- **About this exercise**
Could you please count how many lines in the data below hold the string "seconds"? Reply with only the number.

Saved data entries

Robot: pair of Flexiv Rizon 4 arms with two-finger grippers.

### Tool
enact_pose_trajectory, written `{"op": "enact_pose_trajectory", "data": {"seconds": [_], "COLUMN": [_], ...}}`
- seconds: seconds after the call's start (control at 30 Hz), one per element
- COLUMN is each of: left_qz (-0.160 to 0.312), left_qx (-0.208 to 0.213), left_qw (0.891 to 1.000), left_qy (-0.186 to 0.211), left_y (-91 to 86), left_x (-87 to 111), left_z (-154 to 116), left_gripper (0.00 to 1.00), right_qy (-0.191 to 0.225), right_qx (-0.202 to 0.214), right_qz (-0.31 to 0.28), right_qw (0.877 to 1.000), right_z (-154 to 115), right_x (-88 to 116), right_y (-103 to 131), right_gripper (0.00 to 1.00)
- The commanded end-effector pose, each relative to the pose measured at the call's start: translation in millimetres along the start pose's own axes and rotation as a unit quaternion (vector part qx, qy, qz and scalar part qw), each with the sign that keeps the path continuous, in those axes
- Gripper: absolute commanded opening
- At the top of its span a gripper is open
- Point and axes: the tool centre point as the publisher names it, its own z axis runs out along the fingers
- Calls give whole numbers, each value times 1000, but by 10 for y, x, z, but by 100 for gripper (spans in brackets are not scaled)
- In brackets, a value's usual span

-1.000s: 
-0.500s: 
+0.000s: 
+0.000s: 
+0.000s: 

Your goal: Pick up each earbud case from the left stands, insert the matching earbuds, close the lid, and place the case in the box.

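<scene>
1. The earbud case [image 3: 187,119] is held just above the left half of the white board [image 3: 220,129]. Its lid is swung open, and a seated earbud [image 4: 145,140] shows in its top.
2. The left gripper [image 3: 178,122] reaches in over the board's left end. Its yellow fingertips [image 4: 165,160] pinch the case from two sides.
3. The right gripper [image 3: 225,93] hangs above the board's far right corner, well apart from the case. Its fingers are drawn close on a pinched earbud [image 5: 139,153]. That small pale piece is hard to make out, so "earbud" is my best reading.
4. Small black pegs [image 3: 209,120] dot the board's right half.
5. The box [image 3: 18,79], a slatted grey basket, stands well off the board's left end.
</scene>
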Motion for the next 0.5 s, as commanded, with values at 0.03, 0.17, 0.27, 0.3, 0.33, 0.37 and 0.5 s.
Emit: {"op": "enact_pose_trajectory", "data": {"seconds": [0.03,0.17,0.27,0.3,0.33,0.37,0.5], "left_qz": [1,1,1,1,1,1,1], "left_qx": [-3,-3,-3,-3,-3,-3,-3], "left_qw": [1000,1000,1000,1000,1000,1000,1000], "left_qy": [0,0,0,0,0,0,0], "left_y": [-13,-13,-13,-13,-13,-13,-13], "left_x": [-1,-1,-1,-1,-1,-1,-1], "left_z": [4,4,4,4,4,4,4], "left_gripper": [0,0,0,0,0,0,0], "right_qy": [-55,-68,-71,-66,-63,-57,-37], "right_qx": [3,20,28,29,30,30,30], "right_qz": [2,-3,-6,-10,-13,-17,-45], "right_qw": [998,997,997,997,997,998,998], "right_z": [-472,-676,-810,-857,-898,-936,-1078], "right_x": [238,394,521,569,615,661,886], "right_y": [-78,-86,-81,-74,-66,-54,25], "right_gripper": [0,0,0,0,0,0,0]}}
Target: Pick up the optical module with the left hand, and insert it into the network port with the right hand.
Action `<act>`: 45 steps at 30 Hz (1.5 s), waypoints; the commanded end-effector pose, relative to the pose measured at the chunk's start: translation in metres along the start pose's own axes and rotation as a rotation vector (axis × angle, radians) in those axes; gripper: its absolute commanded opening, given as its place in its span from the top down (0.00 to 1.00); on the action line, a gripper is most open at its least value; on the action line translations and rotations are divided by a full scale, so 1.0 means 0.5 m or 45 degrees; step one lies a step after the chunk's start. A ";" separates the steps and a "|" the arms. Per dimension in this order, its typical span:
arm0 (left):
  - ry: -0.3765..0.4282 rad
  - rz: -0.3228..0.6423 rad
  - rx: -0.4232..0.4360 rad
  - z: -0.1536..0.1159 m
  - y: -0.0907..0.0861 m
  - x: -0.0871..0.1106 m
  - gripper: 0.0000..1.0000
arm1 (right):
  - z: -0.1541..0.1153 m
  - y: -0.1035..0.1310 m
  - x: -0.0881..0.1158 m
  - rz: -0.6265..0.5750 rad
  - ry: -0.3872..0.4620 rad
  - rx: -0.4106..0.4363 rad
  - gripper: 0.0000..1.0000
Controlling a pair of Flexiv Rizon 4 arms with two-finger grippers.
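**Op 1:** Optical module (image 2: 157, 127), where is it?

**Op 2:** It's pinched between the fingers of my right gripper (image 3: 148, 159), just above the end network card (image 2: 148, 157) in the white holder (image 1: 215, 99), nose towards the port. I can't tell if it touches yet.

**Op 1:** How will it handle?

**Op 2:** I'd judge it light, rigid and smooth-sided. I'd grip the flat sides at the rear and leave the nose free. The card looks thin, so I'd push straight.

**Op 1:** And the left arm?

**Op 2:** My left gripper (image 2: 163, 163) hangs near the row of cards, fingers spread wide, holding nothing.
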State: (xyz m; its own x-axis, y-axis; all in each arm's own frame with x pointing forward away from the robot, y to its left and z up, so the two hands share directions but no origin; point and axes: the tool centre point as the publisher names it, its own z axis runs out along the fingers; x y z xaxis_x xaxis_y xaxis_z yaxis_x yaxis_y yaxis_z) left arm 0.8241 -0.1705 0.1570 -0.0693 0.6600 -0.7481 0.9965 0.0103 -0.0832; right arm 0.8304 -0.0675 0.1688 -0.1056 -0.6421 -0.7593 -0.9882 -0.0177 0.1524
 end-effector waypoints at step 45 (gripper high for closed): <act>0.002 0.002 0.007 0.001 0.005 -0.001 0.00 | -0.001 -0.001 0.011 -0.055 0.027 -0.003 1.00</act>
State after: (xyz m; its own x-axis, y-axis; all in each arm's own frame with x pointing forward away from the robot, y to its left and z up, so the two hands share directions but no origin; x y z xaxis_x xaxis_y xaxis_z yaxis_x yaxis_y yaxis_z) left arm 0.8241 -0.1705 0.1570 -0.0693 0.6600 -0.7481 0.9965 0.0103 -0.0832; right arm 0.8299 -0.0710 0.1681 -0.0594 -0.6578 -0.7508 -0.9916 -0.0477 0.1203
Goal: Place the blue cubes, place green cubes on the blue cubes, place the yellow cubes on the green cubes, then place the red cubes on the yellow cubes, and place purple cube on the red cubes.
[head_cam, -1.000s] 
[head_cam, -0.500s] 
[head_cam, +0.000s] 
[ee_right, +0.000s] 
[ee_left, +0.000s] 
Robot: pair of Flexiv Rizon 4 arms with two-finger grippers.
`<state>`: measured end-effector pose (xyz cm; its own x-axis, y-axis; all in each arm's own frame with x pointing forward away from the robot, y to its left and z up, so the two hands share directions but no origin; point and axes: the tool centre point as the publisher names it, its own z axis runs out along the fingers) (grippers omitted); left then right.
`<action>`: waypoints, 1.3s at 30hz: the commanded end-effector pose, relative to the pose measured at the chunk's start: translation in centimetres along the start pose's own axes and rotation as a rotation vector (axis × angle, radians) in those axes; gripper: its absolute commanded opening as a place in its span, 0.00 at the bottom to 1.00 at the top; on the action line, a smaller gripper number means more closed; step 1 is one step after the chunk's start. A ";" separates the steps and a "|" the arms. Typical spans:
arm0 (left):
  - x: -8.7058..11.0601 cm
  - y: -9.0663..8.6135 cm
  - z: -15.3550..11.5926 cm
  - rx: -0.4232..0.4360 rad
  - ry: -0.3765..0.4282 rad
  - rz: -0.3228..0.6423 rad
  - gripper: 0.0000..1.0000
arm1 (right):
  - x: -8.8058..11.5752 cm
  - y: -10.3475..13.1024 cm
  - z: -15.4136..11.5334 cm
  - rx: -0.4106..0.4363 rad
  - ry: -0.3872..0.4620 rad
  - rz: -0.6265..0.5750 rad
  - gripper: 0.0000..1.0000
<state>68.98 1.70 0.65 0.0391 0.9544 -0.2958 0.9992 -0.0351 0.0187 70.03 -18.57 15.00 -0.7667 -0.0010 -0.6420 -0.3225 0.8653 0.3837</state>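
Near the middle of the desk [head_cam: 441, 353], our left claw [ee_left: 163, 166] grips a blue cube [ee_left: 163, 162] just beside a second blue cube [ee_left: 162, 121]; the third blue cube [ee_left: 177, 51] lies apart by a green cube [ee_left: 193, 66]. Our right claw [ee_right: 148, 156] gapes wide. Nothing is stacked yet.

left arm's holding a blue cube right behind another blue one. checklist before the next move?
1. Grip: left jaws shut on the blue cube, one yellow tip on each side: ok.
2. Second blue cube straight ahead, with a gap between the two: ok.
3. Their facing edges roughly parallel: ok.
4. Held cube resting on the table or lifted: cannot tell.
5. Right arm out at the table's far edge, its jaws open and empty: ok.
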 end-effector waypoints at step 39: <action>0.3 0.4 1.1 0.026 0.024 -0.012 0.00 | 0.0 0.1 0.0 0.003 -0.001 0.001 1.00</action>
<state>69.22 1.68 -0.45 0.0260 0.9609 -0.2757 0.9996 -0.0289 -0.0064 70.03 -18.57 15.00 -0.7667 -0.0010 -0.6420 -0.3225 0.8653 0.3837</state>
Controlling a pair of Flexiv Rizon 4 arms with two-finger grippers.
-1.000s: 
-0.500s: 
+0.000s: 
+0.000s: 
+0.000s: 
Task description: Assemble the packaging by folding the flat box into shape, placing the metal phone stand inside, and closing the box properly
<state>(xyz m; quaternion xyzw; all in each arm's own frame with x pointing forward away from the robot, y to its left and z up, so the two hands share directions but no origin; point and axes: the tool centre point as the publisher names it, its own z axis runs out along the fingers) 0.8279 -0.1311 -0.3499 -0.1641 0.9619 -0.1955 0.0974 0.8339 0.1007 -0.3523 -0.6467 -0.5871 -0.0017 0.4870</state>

- **Output for this exercise**
3